Data excerpt:
+++++
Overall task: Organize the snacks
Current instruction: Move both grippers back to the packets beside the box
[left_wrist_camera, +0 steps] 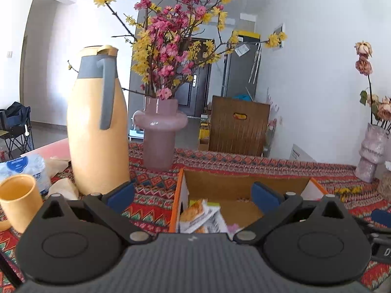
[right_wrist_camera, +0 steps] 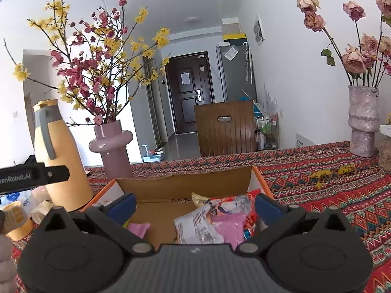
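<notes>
Both the left gripper (left_wrist_camera: pixel 193 194) and right gripper (right_wrist_camera: pixel 194 206) hang wide open over the box (right_wrist_camera: pixel 185 183). The snack packets (right_wrist_camera: pixel 210 222), lower centre, look light, crinkly and slippery; I'd pinch a sealed edge.

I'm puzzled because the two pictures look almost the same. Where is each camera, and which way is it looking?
Left wrist: on the left gripper, looking forward over the cardboard box toward the yellow jug; its own open blue-tipped fingers show.
Right wrist: on the right gripper, above the snack packets in the box; its own open fingers and part of the left gripper show.
Shared: box, jug, pink vase, patterned tablecloth.
</notes>
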`<state>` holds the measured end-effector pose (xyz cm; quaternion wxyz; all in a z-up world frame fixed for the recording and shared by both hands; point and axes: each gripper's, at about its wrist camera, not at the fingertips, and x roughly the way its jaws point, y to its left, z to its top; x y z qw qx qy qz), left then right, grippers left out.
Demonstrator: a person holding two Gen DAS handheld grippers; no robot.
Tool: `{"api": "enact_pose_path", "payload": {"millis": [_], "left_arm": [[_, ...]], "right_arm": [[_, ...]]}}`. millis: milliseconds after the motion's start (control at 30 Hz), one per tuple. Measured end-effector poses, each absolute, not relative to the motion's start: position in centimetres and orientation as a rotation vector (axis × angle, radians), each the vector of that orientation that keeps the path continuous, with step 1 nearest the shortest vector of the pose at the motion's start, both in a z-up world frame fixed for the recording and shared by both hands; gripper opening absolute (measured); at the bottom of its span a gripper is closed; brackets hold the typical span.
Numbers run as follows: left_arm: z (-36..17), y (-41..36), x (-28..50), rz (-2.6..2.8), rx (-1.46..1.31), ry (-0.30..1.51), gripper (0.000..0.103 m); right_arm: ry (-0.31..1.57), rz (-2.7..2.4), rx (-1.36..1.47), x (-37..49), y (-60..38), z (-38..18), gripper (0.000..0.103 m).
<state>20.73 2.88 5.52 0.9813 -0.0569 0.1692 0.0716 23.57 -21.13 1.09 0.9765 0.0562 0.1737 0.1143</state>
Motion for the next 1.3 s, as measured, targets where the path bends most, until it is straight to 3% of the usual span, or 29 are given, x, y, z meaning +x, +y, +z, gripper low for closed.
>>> {"api": "enact_pose_path", "payload": {"millis": [400,800,1300], "left_arm": [[3.0,3.9,16.0,0.154,-0.074,0.408,0.103],[-3.2,5.0,14.3,0.203,-0.05,0.518,0.103],[-3.3,5.4,14.4,0.172,-0.083,0.52,0.103]], "right_arm": [[0.407,0.229,0.074,19.3,-22.4,-0.4,0.103],[0.57,0.236,0.079,17.8,-22.6,-5.5,0.103],[0.587,0.204,0.112,18.6,-22.8,-6.7,0.103]]}}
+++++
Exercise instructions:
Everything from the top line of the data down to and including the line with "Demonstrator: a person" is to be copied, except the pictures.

Expected answer:
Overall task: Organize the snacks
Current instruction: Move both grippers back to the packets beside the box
[left_wrist_camera, +0 steps] 
[right_wrist_camera, +0 steps] 
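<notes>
Both the left gripper (left_wrist_camera: pixel 193 194) and right gripper (right_wrist_camera: pixel 194 206) hang wide open over the box (right_wrist_camera: pixel 185 183). The snack packets (right_wrist_camera: pixel 210 222), lower centre, look light, crinkly and slippery; I'd pinch a sealed edge.

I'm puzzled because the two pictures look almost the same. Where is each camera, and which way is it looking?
Left wrist: on the left gripper, looking forward over the cardboard box toward the yellow jug; its own open blue-tipped fingers show.
Right wrist: on the right gripper, above the snack packets in the box; its own open fingers and part of the left gripper show.
Shared: box, jug, pink vase, patterned tablecloth.
</notes>
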`<state>` holds the measured end-effector pose (xyz cm; quaternion wxyz; all in a z-up world frame fixed for the recording and shared by both hands; point and axes: each gripper's, at about its wrist camera, not at the fingertips, and x roughly the way its jaws point, y to its left, z to its top; x y z qw qx qy qz), left then right, grippers left out.
Demonstrator: a person holding two Gen DAS handheld grippers; no robot.

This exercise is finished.